Well it was so much fun the first time, it's time for an encore :)

Consider the functions Test1 and Test2 below.

Q1: On average which one will run faster?
Q2: Which offers the best case performance?
Q3: What assumptions did you make to answer the above?

namespace Test
{
class Test
{
static Random rand;
static int size = 65536;

struct P1
{
public double x;
public double y;
}

static double Test1()
{
int i,j;
double sum = 0;
P1[] p = new P1[size];

// initialize the array
for (i=0; i<size; i++)
{
p[i].x = rand.NextDouble();
p[i].y = rand.NextDouble();
}

// use the array
for (j=0; j<size*10; j++)
{
i = (int)(size*rand.NextDouble());
double z = Math.Sqrt(p[i].x + p[i].y);
sum += z;
}
return sum;
}

struct P2
{
public double x;
public double y;
public double z;
}

static double Test2()
{
int i,j;
double sum = 0;
P2[] p = new P2[size];

// initialize the array
for (i=0; i<size; i++)
{
p[i].x = rand.NextDouble();
p[i].y = rand.NextDouble();
p[i].z = Math.Sqrt(p[i].x + p[i].y);
}

// use the array
for (j=0; j<size*10; j++)
{
i = (int)(size*rand.NextDouble());
sum += p[i].z;
}
return sum;
}
}
}

Do not read past this line if you want to avoid spoilers.

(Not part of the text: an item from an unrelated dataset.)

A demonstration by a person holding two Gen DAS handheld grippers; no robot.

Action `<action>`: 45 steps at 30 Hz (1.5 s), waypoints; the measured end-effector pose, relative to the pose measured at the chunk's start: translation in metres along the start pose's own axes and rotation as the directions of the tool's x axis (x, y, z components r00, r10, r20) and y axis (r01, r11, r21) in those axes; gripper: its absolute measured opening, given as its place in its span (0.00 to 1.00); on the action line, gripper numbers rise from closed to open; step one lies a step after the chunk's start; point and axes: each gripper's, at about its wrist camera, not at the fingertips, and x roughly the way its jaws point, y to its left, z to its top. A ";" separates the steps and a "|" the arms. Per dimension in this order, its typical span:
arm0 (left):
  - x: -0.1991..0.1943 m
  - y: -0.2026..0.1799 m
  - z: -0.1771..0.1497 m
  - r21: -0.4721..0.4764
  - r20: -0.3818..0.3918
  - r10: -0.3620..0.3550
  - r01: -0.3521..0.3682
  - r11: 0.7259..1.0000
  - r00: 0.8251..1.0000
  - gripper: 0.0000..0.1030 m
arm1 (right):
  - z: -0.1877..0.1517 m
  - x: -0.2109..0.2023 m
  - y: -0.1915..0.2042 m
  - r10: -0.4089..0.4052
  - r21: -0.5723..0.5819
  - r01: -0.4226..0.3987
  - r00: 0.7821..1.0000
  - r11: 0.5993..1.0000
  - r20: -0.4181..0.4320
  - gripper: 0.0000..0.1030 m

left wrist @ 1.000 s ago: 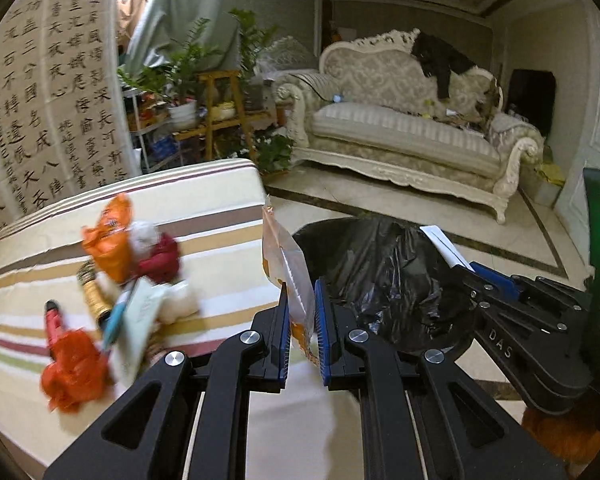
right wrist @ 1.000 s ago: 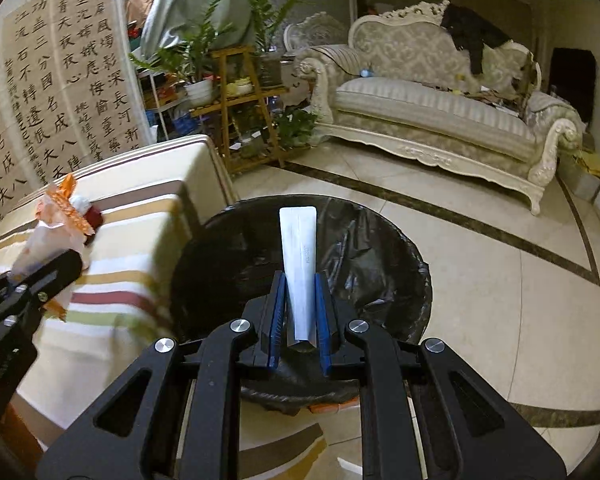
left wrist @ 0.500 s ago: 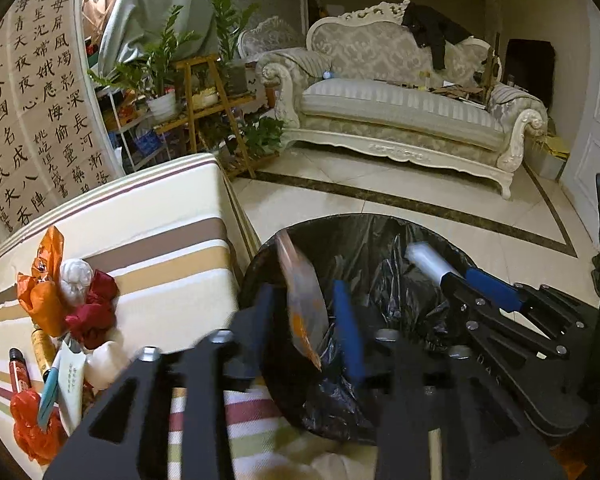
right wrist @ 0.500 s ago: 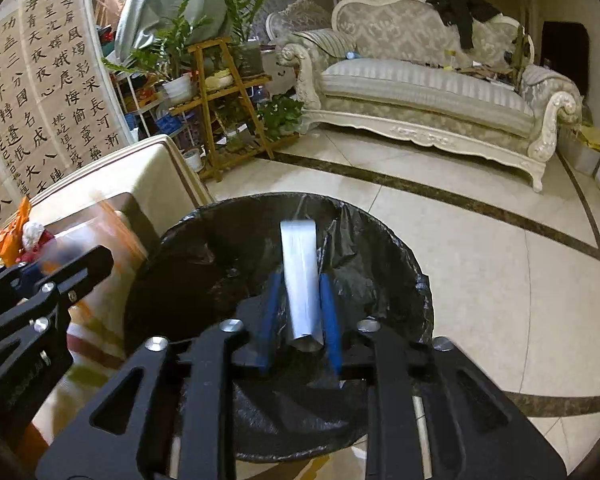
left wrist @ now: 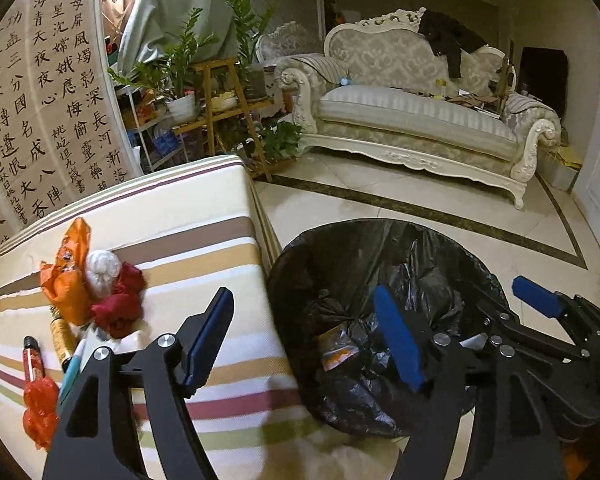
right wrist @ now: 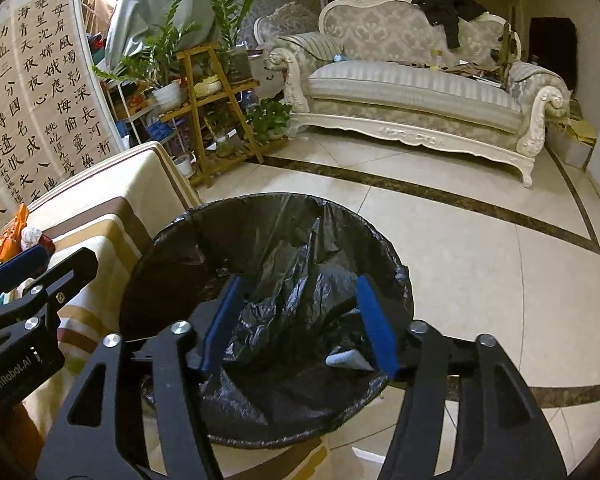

Well this problem isn’t like the last one I gave you, it didn’t come up in the normal course of events, but rather I made it up specifically to see what kinds of answers my own team might give and to give them (and you) something to think about.  I posed the problem to my own team first because I thought their responses might be instructional for others.

Now in the analysis that follows you’ll see that the results are sensitive to a variety of factors, but I’m actually not terribly concerned about the particulars of the numbers but rather the contours of the behavior that you can expect to see and the behavior I’m going to talk about would be exhibited across a variety of processors and cache sizes at different points as we will see.

To help with this analysis I’ve produced the following chart in VML so that it can be fetched (hopefully) and viewed (also hopefully) by a variety of systems via RSS.  Sadly all I have to test it with is IE so I’m just crossing my fingers.  If you can’t see the chart, hopefully the discussion will be useful in any case.

Log2(scale) 25 24 23 22 21 20 19 18 17 16 15 14 13 12 11 10 9 8 7 6 5 4 3 2 1 0 Time 70 65 60 55 50 45 40 35 30 25 20 15 10 Test1 Test2

OK having seen the graph here’s the answers, but as you’ll see the specifics are less interesting than the analysis.

Q1: On average which one will run faster?

Note that I had to ask “on average” because of the random number generation in both algorithms.  But having done enough runs to smooth out the random number generation we can see that, on my system, with the specific numbers as given in the problem statement it’s a dead heat.  Simply look up at the numbers under column 16, which corresponds to size = 1<<16 = 65536 which is the value in question.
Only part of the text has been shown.